_THE PROBLEM_:
Of the lines below, write out exactly those from the line with "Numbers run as" through the line with "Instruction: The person", both included, and skip the rest.

_INFORMATION PROVIDED_:
◇ ◇ ◇ ◇ ◇

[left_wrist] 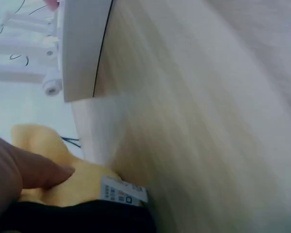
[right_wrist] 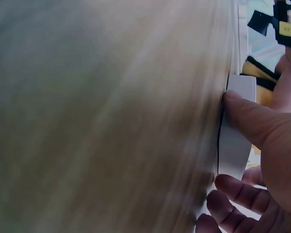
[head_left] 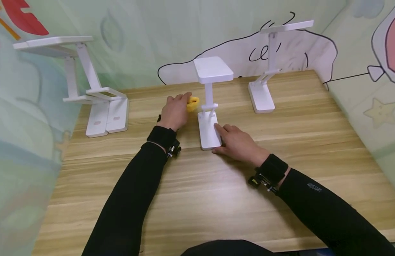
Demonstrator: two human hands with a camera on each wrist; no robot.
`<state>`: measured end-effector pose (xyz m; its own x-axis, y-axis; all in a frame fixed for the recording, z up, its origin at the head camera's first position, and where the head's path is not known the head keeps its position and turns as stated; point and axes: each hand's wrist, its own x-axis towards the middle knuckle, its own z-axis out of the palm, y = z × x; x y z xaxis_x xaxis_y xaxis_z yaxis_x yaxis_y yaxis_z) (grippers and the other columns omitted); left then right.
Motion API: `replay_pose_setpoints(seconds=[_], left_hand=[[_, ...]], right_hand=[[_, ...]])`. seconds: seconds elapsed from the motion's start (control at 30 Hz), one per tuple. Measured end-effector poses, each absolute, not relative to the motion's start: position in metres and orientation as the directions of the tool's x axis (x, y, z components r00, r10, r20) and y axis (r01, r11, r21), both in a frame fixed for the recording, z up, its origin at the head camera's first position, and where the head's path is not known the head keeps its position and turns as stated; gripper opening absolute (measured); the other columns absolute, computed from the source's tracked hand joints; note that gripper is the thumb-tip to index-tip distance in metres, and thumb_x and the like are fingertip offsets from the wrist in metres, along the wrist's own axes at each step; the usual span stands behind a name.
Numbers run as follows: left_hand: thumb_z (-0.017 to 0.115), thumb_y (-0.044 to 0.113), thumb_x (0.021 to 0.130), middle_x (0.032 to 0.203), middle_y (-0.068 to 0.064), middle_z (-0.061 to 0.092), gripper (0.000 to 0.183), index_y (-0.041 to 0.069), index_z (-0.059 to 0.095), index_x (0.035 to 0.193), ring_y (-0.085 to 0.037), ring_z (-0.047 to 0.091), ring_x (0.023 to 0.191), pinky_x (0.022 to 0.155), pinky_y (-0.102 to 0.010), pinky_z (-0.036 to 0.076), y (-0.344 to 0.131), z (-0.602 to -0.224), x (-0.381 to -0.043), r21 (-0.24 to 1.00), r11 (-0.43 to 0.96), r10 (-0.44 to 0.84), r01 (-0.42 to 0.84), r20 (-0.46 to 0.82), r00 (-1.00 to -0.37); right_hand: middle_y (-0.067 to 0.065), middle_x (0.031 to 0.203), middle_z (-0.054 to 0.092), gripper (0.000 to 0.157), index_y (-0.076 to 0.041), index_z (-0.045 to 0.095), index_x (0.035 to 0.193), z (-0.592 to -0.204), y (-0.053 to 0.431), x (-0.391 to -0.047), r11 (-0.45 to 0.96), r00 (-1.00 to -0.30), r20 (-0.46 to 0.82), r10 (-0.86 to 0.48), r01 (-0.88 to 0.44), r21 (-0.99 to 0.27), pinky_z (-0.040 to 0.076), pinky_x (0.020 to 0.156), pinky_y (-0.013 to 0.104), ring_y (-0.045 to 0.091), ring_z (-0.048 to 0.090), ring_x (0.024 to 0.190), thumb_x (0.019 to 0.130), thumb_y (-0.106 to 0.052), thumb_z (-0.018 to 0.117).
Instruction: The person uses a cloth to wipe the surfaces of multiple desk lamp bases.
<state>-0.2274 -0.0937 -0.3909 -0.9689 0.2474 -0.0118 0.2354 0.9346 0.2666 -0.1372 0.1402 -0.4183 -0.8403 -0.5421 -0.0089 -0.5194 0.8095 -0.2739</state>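
Note:
A white folding desk lamp [head_left: 208,131] stands upright on its flat base near the middle of the table, its square head raised over a hinged arm. My right hand [head_left: 239,142] grips this base, thumb at the near end and fingers along the right side. In the right wrist view the thumb presses the edge of the base [right_wrist: 237,131]. My left hand [head_left: 175,110] holds a folded yellow cloth [head_left: 193,103] just left of the lamp's hinge. A white printed label [left_wrist: 121,190] and a black band show on the cloth in the left wrist view.
Two more white lamps [head_left: 118,115] stand side by side at the left of the wooden table [head_left: 191,206]. Another lamp [head_left: 261,97] stands at the back right. A printed cartoon sheet [head_left: 136,42] hangs behind and around the table.

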Motion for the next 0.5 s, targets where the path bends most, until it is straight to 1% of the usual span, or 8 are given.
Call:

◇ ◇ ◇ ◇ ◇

_EXERCISE SOLUTION_:
Numbers run as follows: left_hand: thumb_z (-0.017 to 0.115), thumb_y (-0.044 to 0.113), thumb_x (0.021 to 0.130), middle_x (0.032 to 0.203), middle_y (-0.068 to 0.064), middle_z (-0.061 to 0.092), gripper (0.000 to 0.183), index_y (-0.041 to 0.069), index_z (-0.059 to 0.095), index_x (0.035 to 0.193), ring_y (-0.085 to 0.037), ring_z (-0.047 to 0.091), ring_x (0.023 to 0.191), pinky_x (0.022 to 0.155), pinky_y (-0.102 to 0.010), pinky_z (-0.036 to 0.076), y (-0.344 to 0.131), z (-0.602 to -0.224), x (-0.381 to -0.043), r21 (-0.24 to 1.00), r11 (-0.43 to 0.96), r10 (-0.44 to 0.84), r01 (-0.42 to 0.84), r20 (-0.46 to 0.82), r00 (-1.00 to -0.37); right_hand: middle_y (-0.067 to 0.065), middle_x (0.031 to 0.203), middle_z (-0.054 to 0.092), gripper (0.000 to 0.157), index_y (-0.076 to 0.041), index_z (-0.045 to 0.095), index_x (0.035 to 0.193), z (-0.592 to -0.204), y (-0.053 to 0.431), x (-0.391 to -0.047), r11 (-0.45 to 0.96), r00 (-1.00 to -0.30), r20 (-0.46 to 0.82), r10 (-0.86 to 0.48), r01 (-0.88 to 0.44), r21 (-0.99 to 0.27), pinky_z (-0.040 to 0.076), pinky_x (0.020 to 0.156), pinky_y (-0.013 to 0.104), ring_y (-0.045 to 0.091), ring_z (-0.048 to 0.090), ring_x (0.024 to 0.190), thumb_x (0.019 to 0.130), thumb_y (-0.106 to 0.052), thumb_z (-0.018 to 0.117).
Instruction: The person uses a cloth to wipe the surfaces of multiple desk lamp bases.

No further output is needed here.